Retype exactly the lines below, beginning with the first and ending with the line where "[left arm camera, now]" appears.

^^^^^^^^^^^^^^^^

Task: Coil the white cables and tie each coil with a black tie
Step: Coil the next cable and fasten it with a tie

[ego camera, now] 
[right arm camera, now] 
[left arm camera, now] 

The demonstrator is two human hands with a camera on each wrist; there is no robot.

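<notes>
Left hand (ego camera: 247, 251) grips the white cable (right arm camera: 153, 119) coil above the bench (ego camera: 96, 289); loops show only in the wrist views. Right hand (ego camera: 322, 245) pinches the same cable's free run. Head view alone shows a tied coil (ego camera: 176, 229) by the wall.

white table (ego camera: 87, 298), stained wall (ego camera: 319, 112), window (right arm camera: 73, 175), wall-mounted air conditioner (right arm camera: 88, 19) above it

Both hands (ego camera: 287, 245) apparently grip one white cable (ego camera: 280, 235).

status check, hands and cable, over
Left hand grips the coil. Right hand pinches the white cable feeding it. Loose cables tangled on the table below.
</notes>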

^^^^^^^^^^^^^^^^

Output of the exercise:
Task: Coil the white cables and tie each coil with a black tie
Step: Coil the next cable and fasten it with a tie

[ego camera, now] 
[right arm camera, now] 
[left arm camera, now] 

Nothing else is required to complete this exercise.